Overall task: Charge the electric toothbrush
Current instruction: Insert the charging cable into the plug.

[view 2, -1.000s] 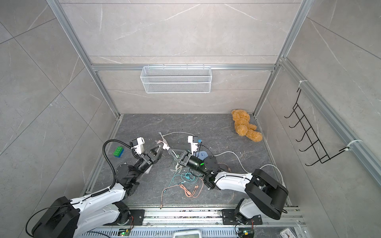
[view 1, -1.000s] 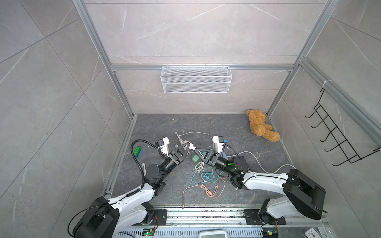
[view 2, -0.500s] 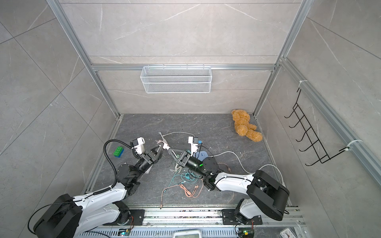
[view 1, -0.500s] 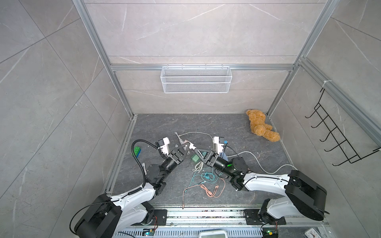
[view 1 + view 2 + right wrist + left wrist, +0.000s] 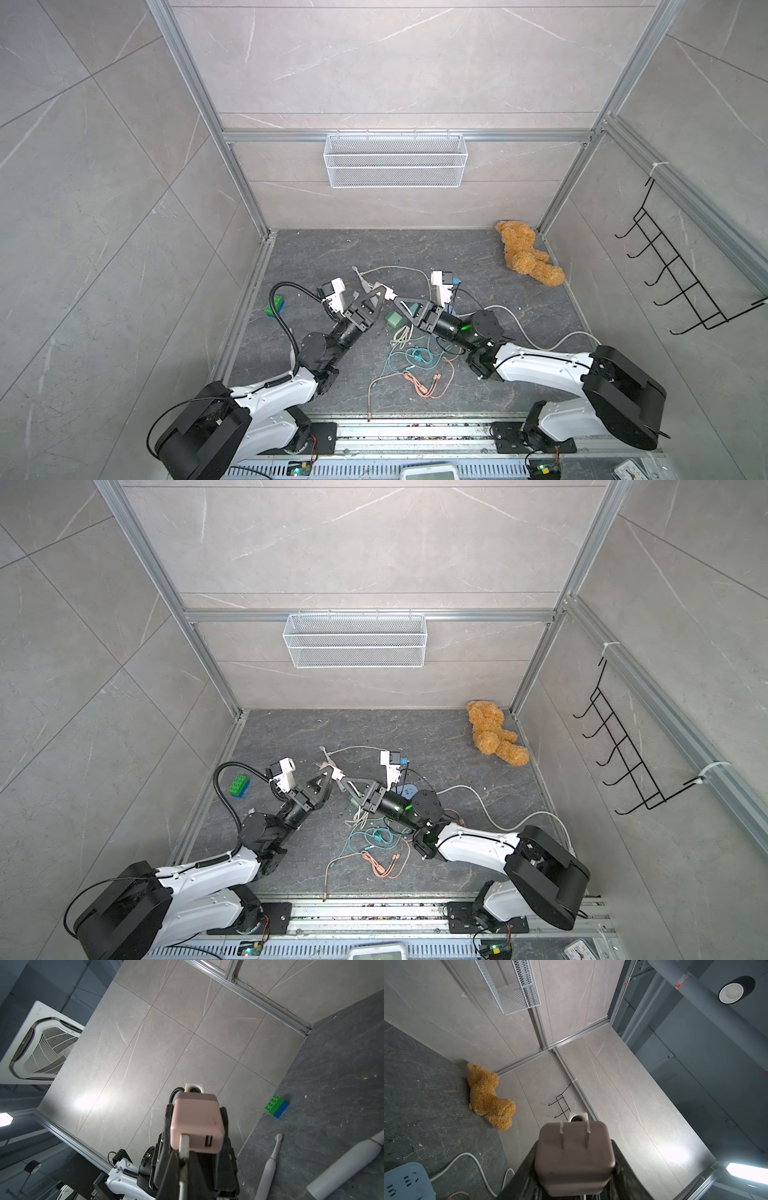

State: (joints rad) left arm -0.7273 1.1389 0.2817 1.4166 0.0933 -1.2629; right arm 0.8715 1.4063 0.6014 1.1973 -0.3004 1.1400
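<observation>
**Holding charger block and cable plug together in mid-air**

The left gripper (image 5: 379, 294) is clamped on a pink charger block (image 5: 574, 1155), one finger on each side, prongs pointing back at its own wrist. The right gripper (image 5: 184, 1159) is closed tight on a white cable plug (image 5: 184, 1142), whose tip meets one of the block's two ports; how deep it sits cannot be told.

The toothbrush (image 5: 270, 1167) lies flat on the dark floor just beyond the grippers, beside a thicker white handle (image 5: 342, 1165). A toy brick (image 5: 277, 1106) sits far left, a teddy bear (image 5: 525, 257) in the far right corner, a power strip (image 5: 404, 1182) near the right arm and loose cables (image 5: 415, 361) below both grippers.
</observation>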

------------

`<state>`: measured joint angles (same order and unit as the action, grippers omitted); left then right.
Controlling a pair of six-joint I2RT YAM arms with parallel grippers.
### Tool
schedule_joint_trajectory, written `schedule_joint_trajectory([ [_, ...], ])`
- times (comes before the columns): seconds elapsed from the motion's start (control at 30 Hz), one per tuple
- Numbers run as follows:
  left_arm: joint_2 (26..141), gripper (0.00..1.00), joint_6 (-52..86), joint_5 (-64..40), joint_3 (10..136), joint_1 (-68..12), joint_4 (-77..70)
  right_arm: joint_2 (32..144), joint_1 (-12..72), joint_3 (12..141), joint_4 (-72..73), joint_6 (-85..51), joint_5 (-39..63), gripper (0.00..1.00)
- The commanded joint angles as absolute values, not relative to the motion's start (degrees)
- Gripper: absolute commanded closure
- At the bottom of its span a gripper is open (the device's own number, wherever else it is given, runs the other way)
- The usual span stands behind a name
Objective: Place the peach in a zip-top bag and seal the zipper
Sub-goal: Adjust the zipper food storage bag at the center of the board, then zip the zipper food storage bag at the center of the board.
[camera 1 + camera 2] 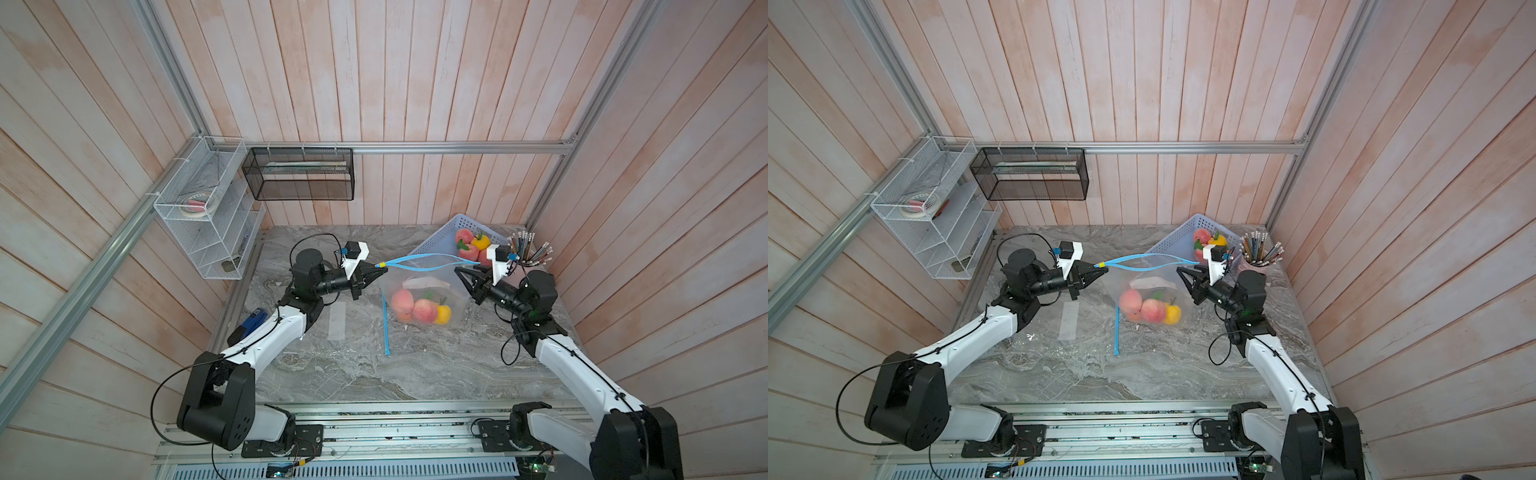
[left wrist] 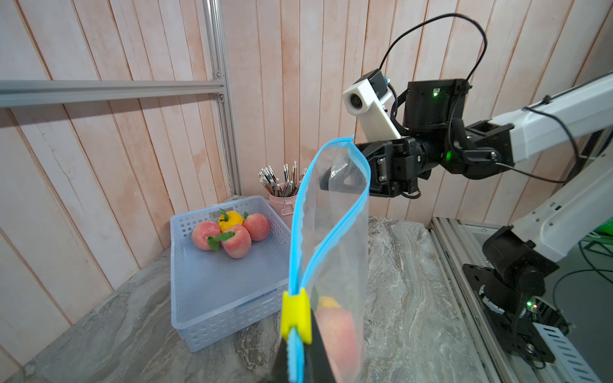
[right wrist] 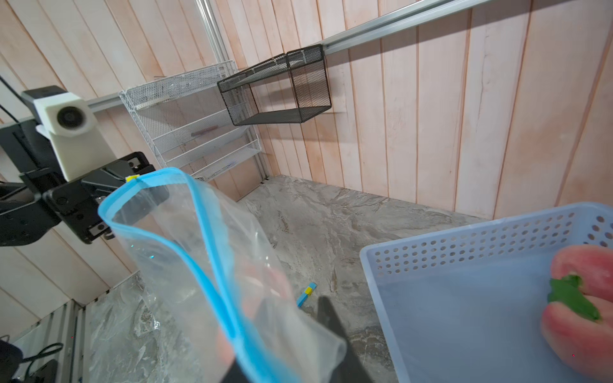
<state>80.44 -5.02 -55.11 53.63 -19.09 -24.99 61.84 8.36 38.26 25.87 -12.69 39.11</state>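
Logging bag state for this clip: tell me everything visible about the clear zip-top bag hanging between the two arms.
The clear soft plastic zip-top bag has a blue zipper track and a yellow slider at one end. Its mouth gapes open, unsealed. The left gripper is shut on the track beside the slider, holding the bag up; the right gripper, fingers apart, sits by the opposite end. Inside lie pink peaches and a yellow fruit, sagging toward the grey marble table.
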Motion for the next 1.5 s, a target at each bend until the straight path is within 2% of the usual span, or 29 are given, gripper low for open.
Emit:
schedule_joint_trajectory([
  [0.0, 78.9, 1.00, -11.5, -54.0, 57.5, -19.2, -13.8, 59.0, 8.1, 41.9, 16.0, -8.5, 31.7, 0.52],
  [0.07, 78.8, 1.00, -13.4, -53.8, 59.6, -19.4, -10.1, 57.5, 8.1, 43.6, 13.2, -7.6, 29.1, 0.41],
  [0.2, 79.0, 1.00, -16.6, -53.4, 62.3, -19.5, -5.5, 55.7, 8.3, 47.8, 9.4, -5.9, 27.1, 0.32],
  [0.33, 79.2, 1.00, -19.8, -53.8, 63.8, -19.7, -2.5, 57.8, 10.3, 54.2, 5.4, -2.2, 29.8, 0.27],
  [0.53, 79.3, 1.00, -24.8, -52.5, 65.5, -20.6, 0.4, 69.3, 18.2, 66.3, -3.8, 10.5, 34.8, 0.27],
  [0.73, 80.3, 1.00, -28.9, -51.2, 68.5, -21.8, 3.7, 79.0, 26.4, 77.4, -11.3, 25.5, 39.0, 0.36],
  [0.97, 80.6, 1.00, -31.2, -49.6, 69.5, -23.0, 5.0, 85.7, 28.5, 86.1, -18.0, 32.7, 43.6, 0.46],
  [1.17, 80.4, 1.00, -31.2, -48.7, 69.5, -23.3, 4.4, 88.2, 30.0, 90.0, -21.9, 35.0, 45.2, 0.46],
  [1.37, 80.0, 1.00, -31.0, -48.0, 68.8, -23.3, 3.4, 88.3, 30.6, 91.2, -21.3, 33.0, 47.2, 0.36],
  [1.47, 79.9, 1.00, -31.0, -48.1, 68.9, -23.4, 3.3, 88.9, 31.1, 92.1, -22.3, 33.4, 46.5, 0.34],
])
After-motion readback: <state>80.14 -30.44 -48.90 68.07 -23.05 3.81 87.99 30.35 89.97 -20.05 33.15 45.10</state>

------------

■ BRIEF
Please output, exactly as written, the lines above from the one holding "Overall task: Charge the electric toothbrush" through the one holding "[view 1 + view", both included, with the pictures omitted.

■ OUTPUT FOR THIS EXERCISE
Overall task: Charge the electric toothbrush
Current instruction: Insert the charging cable into the plug.

[view 2, -1.000s] 
[view 1, -1.000s] 
[view 2, -0.500s] 
[view 1, -0.500s] 
[view 1 + view 2 + right wrist + left wrist, +0.000s] 

The response to this exercise is complete.